This week we covered linear regression and also conducting some residual analysis.
The following code demonstrates how to create a linear model, and comparing two different models with ANOVA tests. In order to conduct an ANOVA test, you must be using nested models. From the example below, model1 is nested in model2. We could not do ANOVA between model1 and model3 since they aren’t nested.
model0 <- lm(Rating ~ 1, beer)
model1 <- lm(Rating ~ IBU, beer)
model2 <- lm(Rating ~ IBU + Brewery, beer)
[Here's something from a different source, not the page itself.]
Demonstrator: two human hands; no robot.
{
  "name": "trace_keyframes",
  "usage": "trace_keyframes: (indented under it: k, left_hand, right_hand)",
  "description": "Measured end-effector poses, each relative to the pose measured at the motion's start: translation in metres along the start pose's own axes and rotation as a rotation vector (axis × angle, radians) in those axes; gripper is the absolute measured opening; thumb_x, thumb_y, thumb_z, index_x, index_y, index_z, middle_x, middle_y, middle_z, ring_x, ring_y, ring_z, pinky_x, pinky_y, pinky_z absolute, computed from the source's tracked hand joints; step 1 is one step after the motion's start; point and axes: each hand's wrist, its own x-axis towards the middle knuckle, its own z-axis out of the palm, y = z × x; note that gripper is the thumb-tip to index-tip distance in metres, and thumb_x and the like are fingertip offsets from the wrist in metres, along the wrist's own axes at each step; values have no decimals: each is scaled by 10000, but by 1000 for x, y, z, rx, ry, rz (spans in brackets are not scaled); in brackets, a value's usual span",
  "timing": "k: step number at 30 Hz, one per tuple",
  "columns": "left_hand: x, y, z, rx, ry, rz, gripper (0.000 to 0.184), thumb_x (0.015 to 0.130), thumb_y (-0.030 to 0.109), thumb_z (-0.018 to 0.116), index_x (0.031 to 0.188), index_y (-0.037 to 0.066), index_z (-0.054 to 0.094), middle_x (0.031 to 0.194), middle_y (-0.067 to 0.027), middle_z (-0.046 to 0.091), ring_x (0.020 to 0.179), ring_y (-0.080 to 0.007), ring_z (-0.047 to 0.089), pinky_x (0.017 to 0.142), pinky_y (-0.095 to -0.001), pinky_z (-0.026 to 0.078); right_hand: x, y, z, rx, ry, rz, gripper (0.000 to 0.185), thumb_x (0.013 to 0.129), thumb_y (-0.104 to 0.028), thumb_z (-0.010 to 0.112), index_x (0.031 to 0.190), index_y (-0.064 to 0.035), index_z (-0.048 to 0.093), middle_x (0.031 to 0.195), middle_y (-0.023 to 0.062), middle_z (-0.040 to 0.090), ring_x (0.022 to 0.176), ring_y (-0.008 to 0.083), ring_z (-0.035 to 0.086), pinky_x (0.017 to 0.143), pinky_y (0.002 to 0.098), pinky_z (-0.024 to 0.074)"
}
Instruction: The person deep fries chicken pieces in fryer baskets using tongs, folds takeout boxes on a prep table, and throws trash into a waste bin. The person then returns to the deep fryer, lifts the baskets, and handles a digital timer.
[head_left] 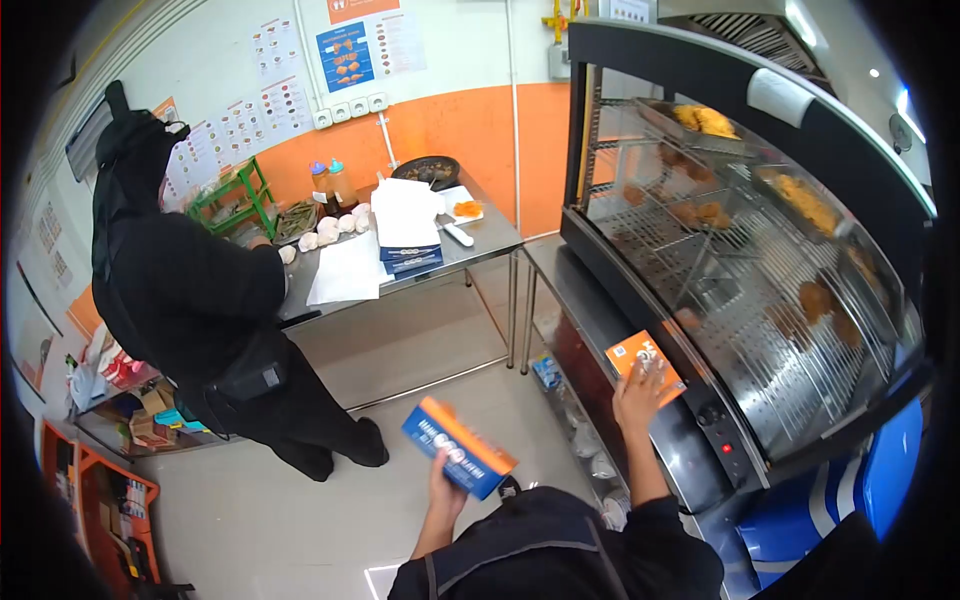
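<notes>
My left hand (447, 478) is closed around the lower side of a blue and orange cardboard food box (450, 447), held above the floor. White lettering runs along its blue side, and its inside cannot be seen. At the right, my right hand (640, 395) grasps a smaller orange cardboard box (628, 350) with white print. Its fingers lie across the top face, and the thumb is mostly hidden. That box is at the front ledge of a glass food warmer (700, 280), which has fried food on its racks.
A co-worker in black (200, 290) stands at a steel table (480, 240). On it are a stack of blue-edged boxes (410, 255), white paper (345, 270), sauce bottles (335, 185), a dark pan (428, 172) and a green rack (235, 200). A blue bin (880, 470) stands right.
</notes>
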Motion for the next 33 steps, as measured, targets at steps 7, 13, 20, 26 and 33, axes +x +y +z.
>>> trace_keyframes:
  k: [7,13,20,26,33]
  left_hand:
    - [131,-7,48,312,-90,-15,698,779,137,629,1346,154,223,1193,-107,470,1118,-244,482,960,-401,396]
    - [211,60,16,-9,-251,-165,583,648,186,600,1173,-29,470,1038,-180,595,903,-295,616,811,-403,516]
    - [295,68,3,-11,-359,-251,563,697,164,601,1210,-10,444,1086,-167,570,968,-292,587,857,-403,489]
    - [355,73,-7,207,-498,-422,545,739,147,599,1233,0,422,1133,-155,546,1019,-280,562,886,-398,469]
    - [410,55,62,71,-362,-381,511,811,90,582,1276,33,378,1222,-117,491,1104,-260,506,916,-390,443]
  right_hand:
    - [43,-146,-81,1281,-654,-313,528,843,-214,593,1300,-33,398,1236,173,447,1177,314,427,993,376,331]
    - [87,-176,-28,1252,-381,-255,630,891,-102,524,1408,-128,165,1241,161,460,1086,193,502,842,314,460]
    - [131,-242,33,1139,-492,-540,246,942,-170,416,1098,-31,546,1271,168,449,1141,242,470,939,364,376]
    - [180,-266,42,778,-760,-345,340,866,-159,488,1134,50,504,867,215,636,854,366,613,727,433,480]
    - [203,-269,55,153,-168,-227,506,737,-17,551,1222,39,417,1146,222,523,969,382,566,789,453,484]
model3 <- lm(Rating ~ Brewery, beer)
anova(model1, model0)
## Analysis of Variance Table
##
## Model 1: Rating ~ IBU
## Model 2: Rating ~ 1
## Res.Df RSS Df Sum of Sq F Pr(>F)
## 1 42 509.69
## 2 43 598.55 -1 -88.859 7.3223 0.0098 **
## ---
## Signif. codes: 0 '***' 0.001 '**' 0.01 '*' 0.05 '.' 0.1 ' ' 1
anova(model2, model3)
## Analysis of Variance Table
##
## Model 1: Rating ~ IBU + Brewery
## Model 2: Rating ~ Brewery
## Res.Df RSS Df Sum of Sq F Pr(>F)
## 1 35 246.55
## 2 36 301.38 -1 -54.829 7.7835 0.008475 **
## ---
## Signif. codes: 0 '***' 0.001 '**' 0.01 '*' 0.05 '.' 0.1 ' ' 1
If you don’t have nested models, there are other ways to compare two different models. This is shown below using AIC and BIC. You want to minimize these values. It also shows how to transform your variables if there isn’t a linear relationship. You can also find the log likelihoods, but since they aren’t penalized like AIC and BIC, you can’t directly compare them between models that have different numbers of variables.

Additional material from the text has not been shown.